◆ Required work
Reprint the lines below as they are, minus the pictures.

◆ Data excerpt
----

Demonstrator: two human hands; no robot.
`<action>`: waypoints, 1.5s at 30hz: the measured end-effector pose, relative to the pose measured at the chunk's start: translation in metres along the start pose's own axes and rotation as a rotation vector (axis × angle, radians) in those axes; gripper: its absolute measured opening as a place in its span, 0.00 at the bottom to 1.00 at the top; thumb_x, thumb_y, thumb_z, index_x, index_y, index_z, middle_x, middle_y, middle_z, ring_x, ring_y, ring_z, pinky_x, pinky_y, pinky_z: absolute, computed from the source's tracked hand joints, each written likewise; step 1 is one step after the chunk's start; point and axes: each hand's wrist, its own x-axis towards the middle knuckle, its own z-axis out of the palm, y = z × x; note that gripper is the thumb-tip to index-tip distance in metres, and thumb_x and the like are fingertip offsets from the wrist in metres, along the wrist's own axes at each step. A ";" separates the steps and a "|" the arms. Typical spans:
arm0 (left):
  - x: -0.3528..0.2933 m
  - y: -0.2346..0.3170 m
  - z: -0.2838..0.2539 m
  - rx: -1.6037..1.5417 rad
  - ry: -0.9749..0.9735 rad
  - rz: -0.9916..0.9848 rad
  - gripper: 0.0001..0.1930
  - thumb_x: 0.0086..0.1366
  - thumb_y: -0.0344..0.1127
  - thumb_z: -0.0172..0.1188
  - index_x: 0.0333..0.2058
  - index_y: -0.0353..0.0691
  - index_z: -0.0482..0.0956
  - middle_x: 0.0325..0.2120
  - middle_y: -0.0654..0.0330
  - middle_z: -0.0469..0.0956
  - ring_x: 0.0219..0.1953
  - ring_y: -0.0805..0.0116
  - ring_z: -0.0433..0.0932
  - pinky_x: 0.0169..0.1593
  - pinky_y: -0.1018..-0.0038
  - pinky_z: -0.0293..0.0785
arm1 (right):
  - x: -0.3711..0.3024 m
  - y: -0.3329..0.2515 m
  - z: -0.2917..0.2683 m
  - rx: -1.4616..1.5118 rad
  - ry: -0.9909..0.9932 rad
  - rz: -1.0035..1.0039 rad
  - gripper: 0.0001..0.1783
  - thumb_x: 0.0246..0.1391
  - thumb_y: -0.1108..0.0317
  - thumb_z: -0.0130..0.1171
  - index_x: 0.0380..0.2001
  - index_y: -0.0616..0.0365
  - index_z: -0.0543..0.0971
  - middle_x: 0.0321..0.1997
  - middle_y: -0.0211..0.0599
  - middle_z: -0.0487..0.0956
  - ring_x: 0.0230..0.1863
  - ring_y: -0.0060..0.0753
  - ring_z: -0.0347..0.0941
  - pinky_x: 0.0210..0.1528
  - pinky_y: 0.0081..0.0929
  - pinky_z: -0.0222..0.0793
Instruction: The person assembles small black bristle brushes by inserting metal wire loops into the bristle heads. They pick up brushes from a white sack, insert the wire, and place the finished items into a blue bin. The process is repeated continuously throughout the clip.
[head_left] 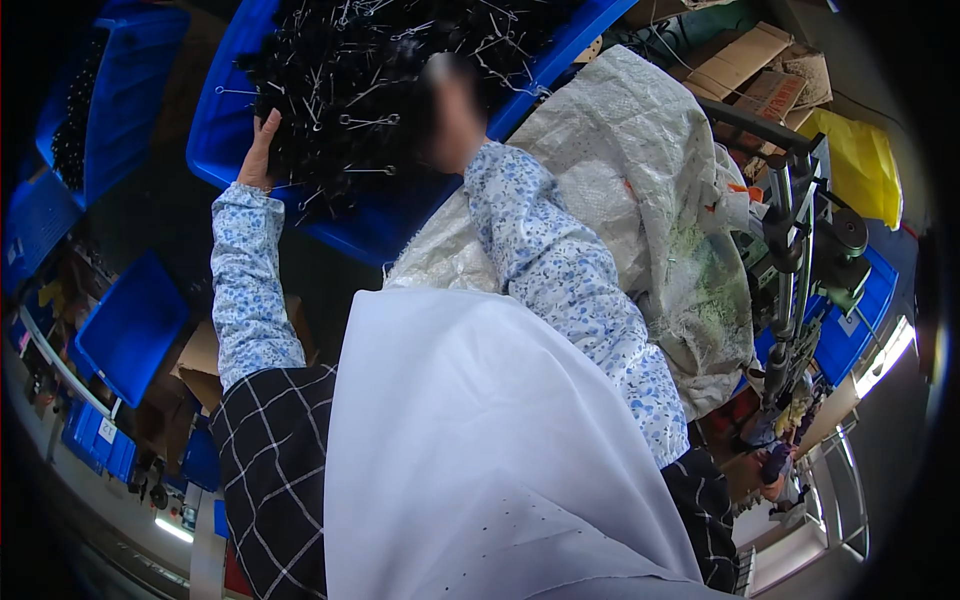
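A dense pile of black bristle brushes (335, 90) with thin looped wire handles fills the blue bin (212, 135) ahead of me. My left hand (260, 152) presses against the pile's left side. Its visible fingers are stretched upward, and the rest of the hand is partly hidden by the brushes. On the right side of the pile lies my right hand (457, 118). It is blurred, so its fingers and anything in them cannot be made out.
A white woven sack (620, 150) drapes beside the bin on the right. Metal machinery (800, 230), cardboard (745, 60) and a yellow bag (858, 165) stand farther right. Other blue bins (130, 325) are on the left.
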 end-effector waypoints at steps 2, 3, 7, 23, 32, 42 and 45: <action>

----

◆ Output of the exercise
Demonstrator: two human hands; no robot.
`<action>`: waypoints, 1.5s at 30hz: the measured end-effector pose, relative to the pose measured at the chunk's start: translation in metres along the start pose's own axes and rotation as a rotation vector (axis × angle, radians) in those axes; gripper: its absolute measured opening as a place in its span, 0.00 at the bottom to 1.00 at the top; thumb_x, thumb_y, thumb_z, index_x, index_y, index_z, middle_x, middle_y, middle_z, ring_x, ring_y, ring_z, pinky_x, pinky_y, pinky_z: absolute, computed from the source's tracked hand joints, each written likewise; step 1 is one step after the chunk's start; point and axes: each hand's wrist, its own x-axis towards the middle knuckle, its own z-axis out of the palm, y = z × x; note that gripper is the thumb-tip to index-tip distance in metres, and thumb_x and the like are fingertip offsets from the wrist in metres, along the wrist's own axes at each step. A ";" separates the steps and a "|" the arms. Typical spans:
arm0 (left):
  - x: -0.3528..0.2933 m
  - y: -0.2346..0.3170 m
  - z: -0.2838..0.2539 m
  - rx: -1.6037..1.5417 rad
  - ry: -0.9749..0.9735 rad
  - rz: -0.9916..0.9848 rad
  - gripper: 0.0001..0.1930
  - thumb_x: 0.0086..0.1366
  - thumb_y: -0.0344..0.1127
  - thumb_z: -0.0172..0.1188
  - index_x: 0.0333..0.2058
  - index_y: -0.0353..0.0691
  - index_z: -0.0482..0.0956
  - middle_x: 0.0325..0.2120
  - middle_y: -0.0654..0.0330
  - middle_z: -0.0469..0.0956
  - ring_x: 0.0219..0.1953
  - ring_y: -0.0805..0.0116
  - ring_z: -0.0433..0.0932
  - pinky_x: 0.0169..0.1593
  - pinky_y: -0.1018..-0.0038
  - pinky_z: -0.0293..0.0785
arm1 (right):
  - x: -0.3711..0.3024 m
  - y: -0.3329..0.2515 m
  - z: -0.2917..0.2683 m
  - rx: -1.4616..1.5118 rad
  - ry: -0.9909..0.9932 rad
  - rz: -1.0035..1.0039 rad
  - gripper: 0.0001..0.1783
  - thumb_x: 0.0246..0.1391
  - thumb_y: -0.1108..0.0317
  - thumb_z: -0.0130..0.1171
  - index_x: 0.0380..0.2001
  - index_y: -0.0616..0.0365
  - index_z: -0.0543..0.0971
  - middle_x: 0.0321..0.1997
  - middle_y: -0.0211..0.0599
  - middle_z: -0.0487..0.0956
  - ring_x: 0.0230..0.1863
  - ring_y: -0.0060..0.0753
  - ring_z: -0.0347..0.0941
  - pinky_x: 0.0210..0.1528
  - pinky_y: 0.0081..0.0929
  - pinky_z: -0.0222..0.0793
Instruction: The person assembles small black bristle brushes by inserting metal wire loops into the bristle heads. They pick up brushes from a white sack, insert the wire, and place the finished items into a blue bin. The process is repeated continuously throughout the clip.
[head_left] 
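A dense pile of black bristle brushes (335, 90) with thin looped wire handles fills the blue bin (212, 135) ahead of me. My left hand (260, 152) presses against the pile's left side. Its visible fingers are stretched upward, and the rest of the hand is partly hidden by the brushes. On the right side of the pile lies my right hand (457, 118). It is blurred, so its fingers and anything in them cannot be made out.
A white woven sack (620, 150) drapes beside the bin on the right. Metal machinery (800, 230), cardboard (745, 60) and a yellow bag (858, 165) stand farther right. Other blue bins (130, 325) are on the left.
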 end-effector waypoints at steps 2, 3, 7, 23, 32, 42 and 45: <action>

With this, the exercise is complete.